**What is needed**. Your answer should consist only of the lines below from the one with "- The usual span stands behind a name" through the one with "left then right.", copied exactly.

-- Raw data follows --

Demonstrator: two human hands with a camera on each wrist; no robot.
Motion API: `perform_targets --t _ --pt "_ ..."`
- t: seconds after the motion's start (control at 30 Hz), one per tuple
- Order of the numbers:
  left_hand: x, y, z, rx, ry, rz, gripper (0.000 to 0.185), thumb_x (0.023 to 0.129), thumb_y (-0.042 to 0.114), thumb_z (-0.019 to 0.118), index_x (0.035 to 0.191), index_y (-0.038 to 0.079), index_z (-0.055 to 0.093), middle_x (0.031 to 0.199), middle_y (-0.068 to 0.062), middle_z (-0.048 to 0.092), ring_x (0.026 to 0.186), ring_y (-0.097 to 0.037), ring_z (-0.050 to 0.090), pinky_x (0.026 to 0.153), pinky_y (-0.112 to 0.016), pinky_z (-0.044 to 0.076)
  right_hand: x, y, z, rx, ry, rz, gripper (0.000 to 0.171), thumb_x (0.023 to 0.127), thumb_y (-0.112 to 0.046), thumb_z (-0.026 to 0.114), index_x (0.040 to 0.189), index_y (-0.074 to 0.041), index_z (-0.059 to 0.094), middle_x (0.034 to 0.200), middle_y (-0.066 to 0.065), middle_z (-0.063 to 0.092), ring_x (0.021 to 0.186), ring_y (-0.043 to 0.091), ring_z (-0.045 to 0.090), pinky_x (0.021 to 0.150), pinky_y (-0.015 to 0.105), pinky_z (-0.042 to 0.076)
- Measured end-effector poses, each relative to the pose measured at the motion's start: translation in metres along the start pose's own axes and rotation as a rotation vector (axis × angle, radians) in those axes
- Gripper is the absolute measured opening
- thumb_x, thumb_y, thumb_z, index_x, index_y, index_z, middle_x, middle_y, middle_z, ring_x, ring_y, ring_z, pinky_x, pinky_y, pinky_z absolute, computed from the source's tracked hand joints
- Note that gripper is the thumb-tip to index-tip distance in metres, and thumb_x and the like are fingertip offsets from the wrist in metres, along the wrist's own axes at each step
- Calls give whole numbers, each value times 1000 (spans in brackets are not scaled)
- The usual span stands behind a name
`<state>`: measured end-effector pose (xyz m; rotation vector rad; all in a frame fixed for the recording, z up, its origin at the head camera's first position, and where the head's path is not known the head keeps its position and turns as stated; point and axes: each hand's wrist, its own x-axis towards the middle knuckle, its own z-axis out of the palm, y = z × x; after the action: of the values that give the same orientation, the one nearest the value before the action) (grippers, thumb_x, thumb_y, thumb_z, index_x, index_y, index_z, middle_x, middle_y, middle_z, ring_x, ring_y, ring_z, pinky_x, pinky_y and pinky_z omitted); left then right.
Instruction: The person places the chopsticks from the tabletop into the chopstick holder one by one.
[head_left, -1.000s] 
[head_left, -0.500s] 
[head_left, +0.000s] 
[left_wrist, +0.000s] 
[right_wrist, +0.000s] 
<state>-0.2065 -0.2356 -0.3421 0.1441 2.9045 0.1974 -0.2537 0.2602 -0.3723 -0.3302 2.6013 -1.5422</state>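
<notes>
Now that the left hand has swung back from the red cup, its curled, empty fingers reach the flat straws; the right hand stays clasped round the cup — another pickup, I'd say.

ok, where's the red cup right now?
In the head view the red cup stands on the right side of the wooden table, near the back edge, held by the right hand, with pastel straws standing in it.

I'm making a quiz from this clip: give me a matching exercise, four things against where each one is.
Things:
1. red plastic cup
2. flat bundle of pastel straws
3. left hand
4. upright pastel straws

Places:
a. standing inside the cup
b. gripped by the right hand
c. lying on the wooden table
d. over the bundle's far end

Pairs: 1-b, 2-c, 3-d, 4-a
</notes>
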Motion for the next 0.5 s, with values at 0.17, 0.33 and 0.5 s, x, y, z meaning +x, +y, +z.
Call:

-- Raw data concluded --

**Response area**.
- The usual span stands behind a name
`<state>`: measured end-effector pose (xyz m; rotation vector rad; all in a frame fixed for the recording, z up, its origin at the head camera's first position, and where the head's path is not known the head keeps its position and turns as stated; point and axes: each hand's wrist, its own x-axis towards the middle knuckle, its own z-axis out of the palm, y = z × x; after the action: of the values that give the same orientation, the one nearest the value before the action) (grippers, thumb_x, thumb_y, thumb_z, index_x, index_y, index_z, middle_x, middle_y, middle_z, ring_x, ring_y, ring_z, pinky_x, pinky_y and pinky_z omitted); left then right.

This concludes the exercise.